Loi Duplomb : le retour d’un pesticide controversé provoque un tollé à l’Assemblée
Loi Duplomb : le retour d’un pesticide controversé provoque un tollé à l’Assemblée

Le compromis parlementaire scellé autour de la proposition de loi Duplomb fait l’effet d’un retour en arrière. Ce texte, négocié par quatorze élus en commission mixte paritaire (CMP), prévoit notamment la réintroduction de l’acétamipride, un pesticide néonicotinoïde interdit en France depuis 2018. Un ultime vote est attendu au Sénat mercredi, puis à l’Assemblée nationale le mardi 8 juillet. Derrière l’argument de soutenir une agriculture en difficulté, les parlementaires favorables au texte entendent « lever les contraintes » qui pèsent sur les exploitants, à commencer par les producteurs de betteraves et de noisettes, qui réclament depuis des années le retour de cet insecticide. Bien qu’autorisé ailleurs en Europe, l’acétamipride est pointé du doigt par les apiculteurs pour ses effets délétères sur les pollinisateurs. Les risques pour la santé humaine, eux aussi documentés, avaient motivé son interdiction en 2018.
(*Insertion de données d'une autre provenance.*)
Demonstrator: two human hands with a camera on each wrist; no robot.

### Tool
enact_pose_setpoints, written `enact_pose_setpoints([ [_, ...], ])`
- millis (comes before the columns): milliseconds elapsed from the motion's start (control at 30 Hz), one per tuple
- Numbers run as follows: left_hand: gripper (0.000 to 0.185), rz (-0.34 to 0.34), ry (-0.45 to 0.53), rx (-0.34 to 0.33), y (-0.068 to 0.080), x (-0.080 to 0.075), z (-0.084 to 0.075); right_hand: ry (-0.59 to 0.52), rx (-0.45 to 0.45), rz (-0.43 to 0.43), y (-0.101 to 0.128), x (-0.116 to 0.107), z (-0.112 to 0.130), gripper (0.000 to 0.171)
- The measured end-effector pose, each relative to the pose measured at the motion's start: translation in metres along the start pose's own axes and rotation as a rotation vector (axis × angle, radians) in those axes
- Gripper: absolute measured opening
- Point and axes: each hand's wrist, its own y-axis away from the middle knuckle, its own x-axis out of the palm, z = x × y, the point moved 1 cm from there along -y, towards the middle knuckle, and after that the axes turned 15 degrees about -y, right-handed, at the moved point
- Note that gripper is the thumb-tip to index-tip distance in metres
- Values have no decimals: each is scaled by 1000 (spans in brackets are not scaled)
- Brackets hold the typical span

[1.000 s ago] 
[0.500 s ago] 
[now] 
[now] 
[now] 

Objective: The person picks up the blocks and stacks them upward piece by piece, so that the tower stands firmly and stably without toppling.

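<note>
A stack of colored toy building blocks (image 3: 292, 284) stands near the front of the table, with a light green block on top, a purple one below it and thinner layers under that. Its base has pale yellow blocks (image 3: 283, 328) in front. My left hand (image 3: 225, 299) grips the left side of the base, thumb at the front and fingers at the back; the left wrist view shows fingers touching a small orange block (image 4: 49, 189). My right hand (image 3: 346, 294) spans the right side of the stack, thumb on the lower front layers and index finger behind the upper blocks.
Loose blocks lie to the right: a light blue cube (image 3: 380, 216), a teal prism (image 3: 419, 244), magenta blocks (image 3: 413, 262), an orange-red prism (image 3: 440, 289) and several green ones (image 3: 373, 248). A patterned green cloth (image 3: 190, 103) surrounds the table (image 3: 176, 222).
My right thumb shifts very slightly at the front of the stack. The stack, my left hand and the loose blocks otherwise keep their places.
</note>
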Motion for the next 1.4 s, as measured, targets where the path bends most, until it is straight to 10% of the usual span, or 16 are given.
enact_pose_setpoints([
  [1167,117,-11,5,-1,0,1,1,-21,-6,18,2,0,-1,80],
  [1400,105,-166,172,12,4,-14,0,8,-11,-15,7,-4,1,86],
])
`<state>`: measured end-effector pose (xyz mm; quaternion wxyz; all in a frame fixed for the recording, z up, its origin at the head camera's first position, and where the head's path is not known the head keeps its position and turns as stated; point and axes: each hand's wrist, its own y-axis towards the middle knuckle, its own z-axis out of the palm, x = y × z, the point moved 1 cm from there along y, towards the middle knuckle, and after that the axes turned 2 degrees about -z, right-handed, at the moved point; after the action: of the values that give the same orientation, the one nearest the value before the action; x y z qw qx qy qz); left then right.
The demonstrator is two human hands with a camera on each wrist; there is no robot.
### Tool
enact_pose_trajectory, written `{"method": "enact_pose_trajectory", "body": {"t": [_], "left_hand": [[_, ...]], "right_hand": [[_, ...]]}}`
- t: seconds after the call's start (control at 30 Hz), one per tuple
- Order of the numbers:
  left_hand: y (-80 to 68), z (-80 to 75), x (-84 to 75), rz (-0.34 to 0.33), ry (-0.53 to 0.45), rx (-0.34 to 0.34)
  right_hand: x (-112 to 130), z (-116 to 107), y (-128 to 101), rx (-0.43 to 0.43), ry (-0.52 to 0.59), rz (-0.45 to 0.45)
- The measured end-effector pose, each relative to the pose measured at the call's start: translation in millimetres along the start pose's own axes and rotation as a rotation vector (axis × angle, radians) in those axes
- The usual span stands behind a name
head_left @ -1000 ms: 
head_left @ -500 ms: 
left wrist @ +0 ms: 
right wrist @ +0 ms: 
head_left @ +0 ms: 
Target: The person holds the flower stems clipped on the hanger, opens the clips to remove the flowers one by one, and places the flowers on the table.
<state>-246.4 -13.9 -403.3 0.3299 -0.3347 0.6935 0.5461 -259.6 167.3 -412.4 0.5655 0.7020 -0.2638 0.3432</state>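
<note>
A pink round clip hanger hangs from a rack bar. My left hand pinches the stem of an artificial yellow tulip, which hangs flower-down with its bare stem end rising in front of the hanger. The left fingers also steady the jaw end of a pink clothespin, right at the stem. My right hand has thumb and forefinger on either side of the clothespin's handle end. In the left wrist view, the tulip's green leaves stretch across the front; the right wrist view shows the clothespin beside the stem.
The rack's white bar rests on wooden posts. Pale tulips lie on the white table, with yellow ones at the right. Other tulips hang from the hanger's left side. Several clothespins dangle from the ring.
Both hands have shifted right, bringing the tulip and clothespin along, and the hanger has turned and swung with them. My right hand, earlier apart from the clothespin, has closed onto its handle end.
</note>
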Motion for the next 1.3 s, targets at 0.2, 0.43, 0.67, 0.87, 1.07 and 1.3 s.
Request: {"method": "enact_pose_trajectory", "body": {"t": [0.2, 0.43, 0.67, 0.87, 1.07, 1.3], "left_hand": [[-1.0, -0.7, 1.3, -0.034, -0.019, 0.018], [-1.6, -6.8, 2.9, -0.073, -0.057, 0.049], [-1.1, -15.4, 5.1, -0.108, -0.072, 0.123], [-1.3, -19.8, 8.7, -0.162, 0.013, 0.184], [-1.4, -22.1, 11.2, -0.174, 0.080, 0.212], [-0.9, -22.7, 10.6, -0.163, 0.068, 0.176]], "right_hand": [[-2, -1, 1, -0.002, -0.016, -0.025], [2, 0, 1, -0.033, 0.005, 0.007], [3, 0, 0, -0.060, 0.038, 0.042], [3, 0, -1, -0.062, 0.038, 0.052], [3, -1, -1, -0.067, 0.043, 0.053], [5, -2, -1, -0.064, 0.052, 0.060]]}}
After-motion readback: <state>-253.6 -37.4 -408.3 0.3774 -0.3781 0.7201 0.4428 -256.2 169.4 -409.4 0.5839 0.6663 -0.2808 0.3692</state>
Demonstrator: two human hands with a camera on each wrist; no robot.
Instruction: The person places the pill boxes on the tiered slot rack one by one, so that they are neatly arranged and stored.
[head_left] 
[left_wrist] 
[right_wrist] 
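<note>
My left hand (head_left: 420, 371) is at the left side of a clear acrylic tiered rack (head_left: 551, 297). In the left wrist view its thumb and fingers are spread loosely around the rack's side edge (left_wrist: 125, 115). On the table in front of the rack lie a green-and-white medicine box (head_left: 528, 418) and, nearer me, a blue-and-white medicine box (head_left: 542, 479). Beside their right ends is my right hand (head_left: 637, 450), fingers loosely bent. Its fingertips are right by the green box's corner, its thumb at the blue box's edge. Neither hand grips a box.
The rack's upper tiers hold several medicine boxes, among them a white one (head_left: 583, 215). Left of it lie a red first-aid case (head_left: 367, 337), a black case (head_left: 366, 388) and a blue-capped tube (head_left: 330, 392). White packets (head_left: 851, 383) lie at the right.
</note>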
Des concessions sur la forme, une ligne rouge sur le fond

Le compromis prévoit une « clause de revoyure » au bout de trois ans et interdit de planter, sur les zones traitées, des végétaux attirant les abeilles. Un cadre jugé suffisant par le président du groupe MoDem Marc Fesneau, qui s’est félicité d’un dispositif équilibré, selon lui « sans surenchère ni renoncement ». Mais cette ligne défendue par la droite et le centre ne convainc pas tout le monde. Dans l’hémicycle, les divisions se creusent. Le texte a été adopté en CMP à dix voix contre quatre, les opposants venant de La France insoumise et du Parti socialiste. Plusieurs élus macronistes restent sceptiques. Sandrine Le Feur, présidente Renaissance de la commission du développement durable, a d’ores et déjà annoncé qu’elle voterait contre, dénonçant un projet qui franchit « plusieurs lignes rouges ». D’autres pourraient lui emboîter le pas.
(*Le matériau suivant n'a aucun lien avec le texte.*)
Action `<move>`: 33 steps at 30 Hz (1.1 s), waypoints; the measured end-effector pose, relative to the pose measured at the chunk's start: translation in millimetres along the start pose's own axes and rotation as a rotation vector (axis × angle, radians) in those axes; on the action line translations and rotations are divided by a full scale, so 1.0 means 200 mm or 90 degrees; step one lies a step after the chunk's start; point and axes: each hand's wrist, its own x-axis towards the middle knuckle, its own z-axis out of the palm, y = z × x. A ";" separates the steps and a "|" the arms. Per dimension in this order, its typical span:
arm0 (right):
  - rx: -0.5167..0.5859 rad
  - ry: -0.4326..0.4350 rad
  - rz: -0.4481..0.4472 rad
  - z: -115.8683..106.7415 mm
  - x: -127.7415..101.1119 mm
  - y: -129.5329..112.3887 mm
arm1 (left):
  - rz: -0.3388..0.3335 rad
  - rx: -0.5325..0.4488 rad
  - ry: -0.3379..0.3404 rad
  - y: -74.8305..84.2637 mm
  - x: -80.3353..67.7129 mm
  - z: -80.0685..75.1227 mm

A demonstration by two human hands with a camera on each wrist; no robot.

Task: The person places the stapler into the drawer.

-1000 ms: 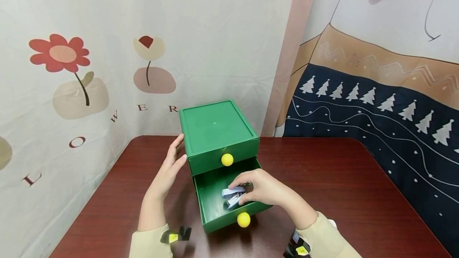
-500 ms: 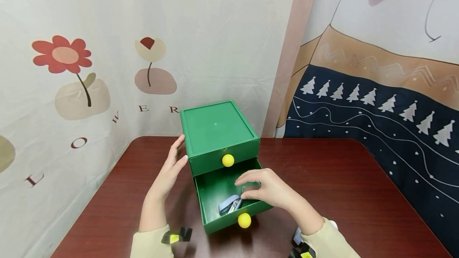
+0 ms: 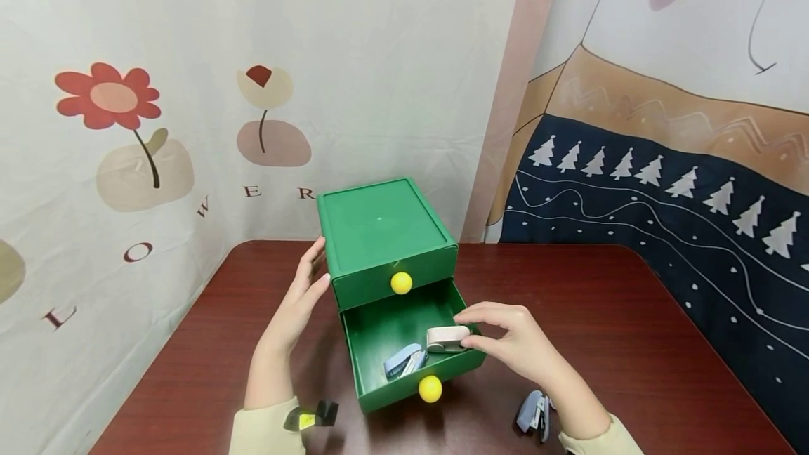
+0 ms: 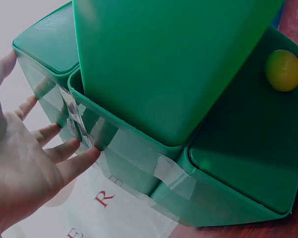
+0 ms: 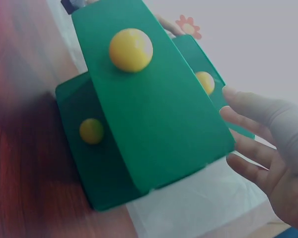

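A green two-drawer box (image 3: 379, 223) stands on the dark red table (image 3: 600, 314). Its top drawer is closed and its bottom drawer (image 3: 379, 328) is pulled out, each with a yellow knob (image 3: 430, 388). Inside the open drawer lie a blue stapler (image 3: 403, 361) and a beige stapler (image 3: 446, 338). My right hand (image 3: 474, 328) hovers at the drawer's right rim, fingertips by the beige stapler's end. The right wrist view shows this hand (image 5: 253, 139) with straight fingers, holding nothing. My left hand (image 3: 312, 269) lies flat against the box's left wall (image 4: 114, 144).
Another blue stapler (image 3: 536, 411) lies on the table near my right wrist. Printed cloth backdrops hang close behind the table and along its right side. Bare tabletop stretches to the right of the box and at front left.
My right hand let go of the blue stapler in the drawer and drew back to the right. The beige stapler and the stapler on the table are now uncovered. The left hand stayed put.
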 end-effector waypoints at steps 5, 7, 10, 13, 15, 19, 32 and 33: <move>-0.015 0.036 0.005 -0.05 -0.07 0.02 | 0.000 -0.001 0.000 0.00 0.00 0.00; -0.022 0.043 0.021 -0.06 -0.10 0.03 | 0.001 -0.001 0.000 0.00 0.00 0.00; -0.034 0.048 0.050 -0.08 -0.14 0.04 | 0.001 0.000 -0.001 0.00 0.00 0.00; -0.051 0.046 0.068 -0.10 -0.18 0.06 | 0.000 0.000 0.001 0.00 0.00 0.00; -0.062 0.043 0.075 -0.11 -0.20 0.07 | 0.000 0.000 0.002 0.00 0.00 0.00; -0.081 0.044 0.083 -0.13 -0.26 0.09 | 0.000 0.001 0.002 0.00 0.00 0.00; -0.118 0.048 0.071 -0.20 -0.44 0.18 | -0.003 0.002 0.002 0.00 0.00 0.00; -0.119 0.045 0.076 -0.20 -0.45 0.19 | -0.004 0.002 0.001 0.00 0.00 0.00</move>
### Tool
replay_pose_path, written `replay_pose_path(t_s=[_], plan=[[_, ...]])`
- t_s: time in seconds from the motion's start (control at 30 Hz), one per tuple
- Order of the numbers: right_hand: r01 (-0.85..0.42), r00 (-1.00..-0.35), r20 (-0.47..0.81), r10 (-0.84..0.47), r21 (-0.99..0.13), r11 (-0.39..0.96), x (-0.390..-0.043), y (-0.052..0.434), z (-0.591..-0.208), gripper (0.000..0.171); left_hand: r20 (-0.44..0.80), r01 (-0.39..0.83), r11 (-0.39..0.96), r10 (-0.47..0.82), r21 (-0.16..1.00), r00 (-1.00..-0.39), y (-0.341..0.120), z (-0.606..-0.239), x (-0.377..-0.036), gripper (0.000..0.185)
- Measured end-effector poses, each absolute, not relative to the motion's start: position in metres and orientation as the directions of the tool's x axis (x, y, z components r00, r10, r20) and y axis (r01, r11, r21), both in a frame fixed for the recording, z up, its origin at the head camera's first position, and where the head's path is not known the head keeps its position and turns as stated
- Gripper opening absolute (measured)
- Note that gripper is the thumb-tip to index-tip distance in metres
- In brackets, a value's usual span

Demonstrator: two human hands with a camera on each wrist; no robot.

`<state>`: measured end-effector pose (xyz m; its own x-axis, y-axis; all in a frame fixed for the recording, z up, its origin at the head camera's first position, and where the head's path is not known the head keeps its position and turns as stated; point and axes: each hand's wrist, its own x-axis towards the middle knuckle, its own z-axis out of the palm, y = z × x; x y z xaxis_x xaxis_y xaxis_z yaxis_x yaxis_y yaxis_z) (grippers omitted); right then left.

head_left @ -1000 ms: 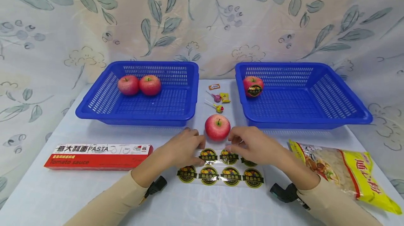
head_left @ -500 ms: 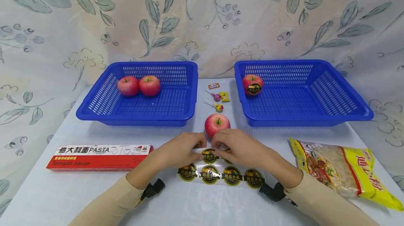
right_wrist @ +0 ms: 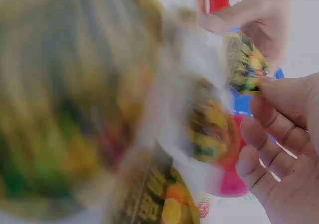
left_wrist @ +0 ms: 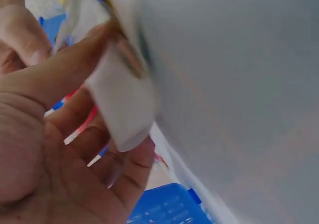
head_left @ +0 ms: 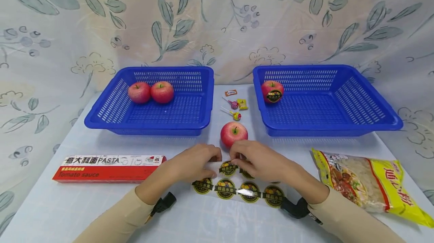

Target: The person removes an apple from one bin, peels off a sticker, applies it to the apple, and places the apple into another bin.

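Peeling one round fruit label off the glossy sticker sheet (head_left: 237,186) on the white table (head_left: 68,205), left hand (head_left: 193,164) pinching the sheet's corner, right hand (head_left: 257,160) pinching a label's edge, next probably pressing it onto the unlabelled red apple (head_left: 234,134) just beyond.

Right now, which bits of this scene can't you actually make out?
- Sticker sheet, head view: its top row is partly hidden by the right hand.
- Right wrist view: stickers smeared by blur, print unreadable.
- Left wrist view: left hand pinches a blurred sheet corner.
- Candies: too small to identify.
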<state>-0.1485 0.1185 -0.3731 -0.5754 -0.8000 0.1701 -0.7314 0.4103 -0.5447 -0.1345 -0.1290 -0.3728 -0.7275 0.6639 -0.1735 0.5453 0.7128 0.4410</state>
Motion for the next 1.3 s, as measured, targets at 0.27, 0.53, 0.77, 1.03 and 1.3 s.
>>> replay_pose_path(t_s=[0.27, 0.53, 0.77, 1.03, 1.3], plan=[[-0.697, -0.632, 0.204, -0.748, -0.571, 0.434, -0.157, 0.134, -0.363, 0.007, -0.115, 0.52, 0.729, 0.623, 0.446, -0.774, -0.127, -0.366, -0.133, 0.041], [-0.743, -0.625, 0.281, -0.728, -0.501, 0.444, -0.173, 0.126, -0.359, 0.01, 0.283, 0.663, 0.565, 0.617, 0.491, -0.734, -0.114, -0.366, -0.151, 0.005], [-0.748, -0.639, 0.314, -0.702, -0.466, 0.472, -0.177, 0.126, -0.365, 0.009, 0.313, 0.634, 0.644, 0.553, 0.428, -0.772, -0.102, -0.369, -0.15, 0.006], [-0.744, -0.658, 0.34, -0.671, -0.428, 0.513, -0.176, 0.125, -0.366, 0.011, 0.371, 0.636, 0.665, 0.519, 0.391, -0.77, -0.097, -0.369, -0.151, 0.006], [-0.738, -0.671, 0.347, -0.656, -0.397, 0.545, -0.175, 0.121, -0.365, 0.009, 0.37, 0.62, 0.711, 0.507, 0.331, -0.779, -0.094, -0.369, -0.153, 0.012]])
Les tensions ne se limitent pas aux bancs de l’Assemblée

Depuis plusieurs jours, des rassemblements ont eu lieu devant le Sénat. Ce lundi encore, militants, paysans et ONG ont protesté contre ce qu’ils qualifient de texte « au service de l’agro-industrie ». Selon eux, cette loi tourne le dos à la science et aux alertes environnementales. Le volet agricole de la loi va plus loin que la seule question des pesticides. Il prévoit aussi d’assouplir les seuils d’autorisation environnementale pour les élevages intensifs et de faciliter la création de réserves d’eau pour l’irrigation. En revanche, la tentative du Sénat de renforcer l’influence du gouvernement sur l’Anses a été abandonnée en CMP. Le vote du Sénat, acquis à la droite, ne fait aucun doute. À l’Assemblée, la majorité semble probable, grâce à la combinaison des voix du Rassemblement national, des Républicains et d’une partie du bloc présidentiel. Laurent Duplomb, l’un des initiateurs du texte, s’est dit confiant, assurant avoir reçu le soutien de Gabriel Attal. Mais dans les rangs de la majorité, l’unité s’effrite. Et les opposants espèrent encore faire basculer l’équilibre fragile de cette majorité arithmétique.